**TASK REQUIREMENTS**. Please repeat exactly the lines below from the one containing "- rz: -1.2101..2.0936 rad" down to the one containing "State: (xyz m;", both included, and nothing else.

*** Opening DATA BLOCK ***

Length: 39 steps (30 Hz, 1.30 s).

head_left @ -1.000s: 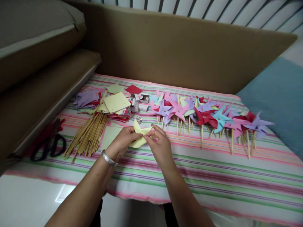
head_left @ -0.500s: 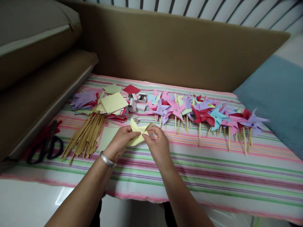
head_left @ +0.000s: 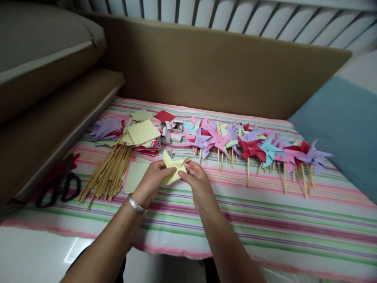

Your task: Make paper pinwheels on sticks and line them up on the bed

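A pale yellow paper square [head_left: 173, 168], partly folded with its corners bent toward the middle, is held above the striped cloth [head_left: 265, 220]. My left hand [head_left: 151, 181], with a silver bangle on the wrist, pinches its left side. My right hand [head_left: 198, 182] pinches its right side, fingers closed on the paper. Just behind the hands lies a small heap of shiny pins [head_left: 171, 152]. A flat yellow square [head_left: 136, 175] lies on the cloth under my left hand.
A row of finished paper pinwheels [head_left: 250, 147] on sticks lies to the right. Wooden sticks [head_left: 108, 173], stacks of coloured paper squares [head_left: 138, 131], small white boxes [head_left: 173, 129] and black scissors [head_left: 60, 184] lie left. Brown cushions [head_left: 206, 63] rise behind; a blue pillow [head_left: 344, 125] sits right.
Both hands kept hold of the yellow paper and worked its folds. The view shifted slightly; nothing else on the cloth moved.
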Each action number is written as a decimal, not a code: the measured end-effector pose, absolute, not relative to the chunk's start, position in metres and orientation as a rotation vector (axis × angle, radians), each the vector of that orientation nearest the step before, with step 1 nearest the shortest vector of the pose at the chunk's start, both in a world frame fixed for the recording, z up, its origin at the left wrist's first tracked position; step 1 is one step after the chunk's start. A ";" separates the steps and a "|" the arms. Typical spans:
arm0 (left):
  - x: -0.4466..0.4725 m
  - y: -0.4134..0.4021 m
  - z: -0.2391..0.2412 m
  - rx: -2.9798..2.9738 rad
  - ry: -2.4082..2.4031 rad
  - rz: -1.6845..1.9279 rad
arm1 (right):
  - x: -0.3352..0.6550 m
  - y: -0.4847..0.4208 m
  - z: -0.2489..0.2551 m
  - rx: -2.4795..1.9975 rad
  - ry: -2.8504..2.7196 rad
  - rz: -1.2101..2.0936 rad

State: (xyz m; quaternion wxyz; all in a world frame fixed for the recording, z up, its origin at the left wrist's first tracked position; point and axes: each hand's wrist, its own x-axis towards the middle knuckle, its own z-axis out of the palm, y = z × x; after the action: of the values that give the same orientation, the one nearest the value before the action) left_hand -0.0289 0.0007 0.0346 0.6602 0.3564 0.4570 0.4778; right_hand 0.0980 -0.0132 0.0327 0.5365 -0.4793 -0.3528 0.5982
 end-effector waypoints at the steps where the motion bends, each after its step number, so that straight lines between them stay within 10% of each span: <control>1: -0.028 0.000 0.035 0.798 1.024 1.079 | 0.098 -0.013 0.032 -1.139 -0.840 1.424; 39: -0.166 -0.006 0.064 0.358 0.989 1.609 | 0.062 0.045 -0.014 -1.804 -1.781 0.408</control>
State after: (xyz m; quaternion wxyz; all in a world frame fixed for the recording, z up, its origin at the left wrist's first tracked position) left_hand -0.1662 -0.0063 0.0636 0.5724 0.1528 0.4219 0.6863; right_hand 0.0621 0.0453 -0.0141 0.2830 -0.6738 -0.6653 0.1525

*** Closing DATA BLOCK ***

**OUTPUT FOR THIS EXERCISE**.
  - rz: -1.2101..2.0936 rad

State: (xyz m; quaternion wxyz; all in a world frame fixed for the recording, z up, its origin at the left wrist's first tracked position; point and axes: each hand's wrist, its own x-axis towards the middle knuckle, its own z-axis out of the palm, y = z × x; after the action: of the values that give the same orientation, the one nearest the value before the action) left_hand -0.0289 0.0007 0.0346 0.6602 0.3564 0.4570 0.4778; right_hand 0.0980 -0.0132 0.0327 0.5365 -0.4793 -0.3528 0.5982

This exercise requires nothing further.